■ **Requirement**
Go through the entries below and print, exactly, the lines starting at the one with "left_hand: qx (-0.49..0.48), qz" and ending at the one with "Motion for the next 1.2", keeping both ends and no others.

BEGIN Material provided

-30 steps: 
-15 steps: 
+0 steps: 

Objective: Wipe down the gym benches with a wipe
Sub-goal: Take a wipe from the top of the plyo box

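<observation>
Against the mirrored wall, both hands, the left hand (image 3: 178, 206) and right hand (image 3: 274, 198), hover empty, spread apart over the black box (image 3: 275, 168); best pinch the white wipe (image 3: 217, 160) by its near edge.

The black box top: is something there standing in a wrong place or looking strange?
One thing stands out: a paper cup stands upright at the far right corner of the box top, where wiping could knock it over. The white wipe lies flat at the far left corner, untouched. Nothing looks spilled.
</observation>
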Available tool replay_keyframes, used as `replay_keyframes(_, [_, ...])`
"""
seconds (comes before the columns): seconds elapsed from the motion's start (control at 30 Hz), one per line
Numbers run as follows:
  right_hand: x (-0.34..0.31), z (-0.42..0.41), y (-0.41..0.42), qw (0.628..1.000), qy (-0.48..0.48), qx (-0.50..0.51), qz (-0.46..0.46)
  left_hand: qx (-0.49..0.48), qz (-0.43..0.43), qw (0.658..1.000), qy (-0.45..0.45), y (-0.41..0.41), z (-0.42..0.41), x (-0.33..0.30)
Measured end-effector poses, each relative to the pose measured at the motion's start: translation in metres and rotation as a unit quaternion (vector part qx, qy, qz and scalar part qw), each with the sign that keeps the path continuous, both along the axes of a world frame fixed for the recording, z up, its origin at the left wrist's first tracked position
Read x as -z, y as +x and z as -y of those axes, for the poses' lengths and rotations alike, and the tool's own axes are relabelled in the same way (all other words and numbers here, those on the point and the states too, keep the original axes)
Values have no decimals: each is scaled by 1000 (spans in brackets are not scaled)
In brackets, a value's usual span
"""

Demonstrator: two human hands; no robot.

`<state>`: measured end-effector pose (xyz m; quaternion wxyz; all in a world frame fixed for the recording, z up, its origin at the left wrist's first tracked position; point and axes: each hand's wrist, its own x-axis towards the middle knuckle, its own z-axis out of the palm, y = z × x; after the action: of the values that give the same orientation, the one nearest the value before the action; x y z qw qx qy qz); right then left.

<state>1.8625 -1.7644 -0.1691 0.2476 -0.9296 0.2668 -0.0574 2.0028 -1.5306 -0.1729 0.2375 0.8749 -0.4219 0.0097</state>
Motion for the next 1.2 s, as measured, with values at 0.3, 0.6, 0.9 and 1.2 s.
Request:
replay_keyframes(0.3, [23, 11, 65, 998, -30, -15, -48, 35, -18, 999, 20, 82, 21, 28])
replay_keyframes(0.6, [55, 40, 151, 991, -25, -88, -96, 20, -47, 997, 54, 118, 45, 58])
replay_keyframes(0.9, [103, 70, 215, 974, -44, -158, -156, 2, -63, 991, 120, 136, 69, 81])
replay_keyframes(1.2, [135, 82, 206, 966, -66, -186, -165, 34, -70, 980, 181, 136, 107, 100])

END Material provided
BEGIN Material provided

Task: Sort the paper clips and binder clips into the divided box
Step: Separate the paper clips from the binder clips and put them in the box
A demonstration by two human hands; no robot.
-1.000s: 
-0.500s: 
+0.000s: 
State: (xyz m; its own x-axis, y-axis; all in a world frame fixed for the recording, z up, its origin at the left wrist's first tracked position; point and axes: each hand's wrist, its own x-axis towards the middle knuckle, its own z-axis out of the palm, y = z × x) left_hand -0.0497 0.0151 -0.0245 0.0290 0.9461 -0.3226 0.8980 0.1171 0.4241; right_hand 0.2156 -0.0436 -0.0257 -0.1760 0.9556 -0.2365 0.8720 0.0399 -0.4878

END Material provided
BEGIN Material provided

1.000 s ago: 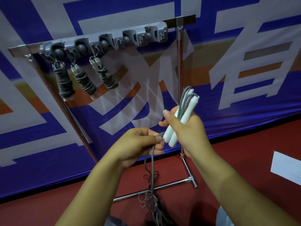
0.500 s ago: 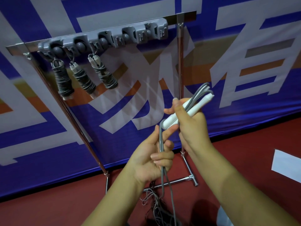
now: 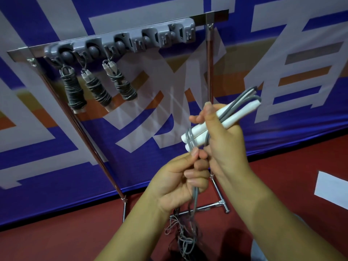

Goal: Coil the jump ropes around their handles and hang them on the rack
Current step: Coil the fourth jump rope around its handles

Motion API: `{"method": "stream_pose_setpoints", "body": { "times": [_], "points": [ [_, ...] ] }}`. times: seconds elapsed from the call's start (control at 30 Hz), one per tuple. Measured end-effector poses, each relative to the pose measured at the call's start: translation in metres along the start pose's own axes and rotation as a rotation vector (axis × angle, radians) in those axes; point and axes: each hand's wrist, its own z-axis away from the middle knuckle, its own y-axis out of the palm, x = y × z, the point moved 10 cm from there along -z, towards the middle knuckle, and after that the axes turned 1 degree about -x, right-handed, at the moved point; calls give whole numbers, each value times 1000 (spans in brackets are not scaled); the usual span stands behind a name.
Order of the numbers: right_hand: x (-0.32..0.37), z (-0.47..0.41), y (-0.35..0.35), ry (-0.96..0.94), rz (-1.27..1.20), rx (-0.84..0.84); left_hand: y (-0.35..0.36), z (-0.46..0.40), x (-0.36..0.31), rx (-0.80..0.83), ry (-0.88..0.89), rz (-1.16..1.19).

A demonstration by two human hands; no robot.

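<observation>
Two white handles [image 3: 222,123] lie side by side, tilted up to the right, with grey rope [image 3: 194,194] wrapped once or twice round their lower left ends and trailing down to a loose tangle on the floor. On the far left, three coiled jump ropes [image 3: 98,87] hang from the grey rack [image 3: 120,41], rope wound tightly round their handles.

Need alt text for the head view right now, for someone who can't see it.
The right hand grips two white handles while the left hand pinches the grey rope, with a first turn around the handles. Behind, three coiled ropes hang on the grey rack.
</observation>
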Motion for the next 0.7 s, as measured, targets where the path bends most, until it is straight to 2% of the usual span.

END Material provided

■ **Response below**
  left_hand: qx (-0.49..0.48), qz (-0.43..0.43), qw (0.658..1.000), qy (-0.45..0.45), y (-0.41..0.41), z (-0.42..0.41), x (-0.33..0.30)
Measured end-effector poses, each relative to the pose measured at the motion's start: translation in metres and rotation as a unit quaternion (vector part qx, qy, qz and scalar part qw), each with the sign that keeps the path continuous, both along the axes of a world frame fixed for the recording, z up, its origin at the left wrist's first tracked position
Read x as -z, y as +x and z as -y of those axes, for the poses' lengths and rotations alike, and the tool's own axes are relabelled in the same way (all other words and numbers here, those on the point and the states too, keep the original axes)
Values have no decimals: each is scaled by 1000 (spans in brackets are not scaled)
In brackets, a value's usual span
"""

Demonstrator: two human hands; no robot.

`<state>`: measured end-effector pose (xyz m; quaternion wxyz; all in a world frame fixed for the recording, z up, its origin at the left wrist's first tracked position; point and axes: each hand's wrist, its own x-axis towards the middle knuckle, its own z-axis out of the palm, y = z × x; after the action: of the values that give the same orientation, the one nearest the value before the action; x y z qw qx qy qz); right then left.

<state>1.8625 -1.7644 -0.1691 0.2476 -0.9296 0.2668 -0.0574 2.0028 -1.5306 -0.1729 0.2375 0.8749 -0.4219 0.0097</state>
Motion for the next 1.2 s, as measured, with values at 0.3, 0.6, 0.9 and 1.2 s.

The response is now done.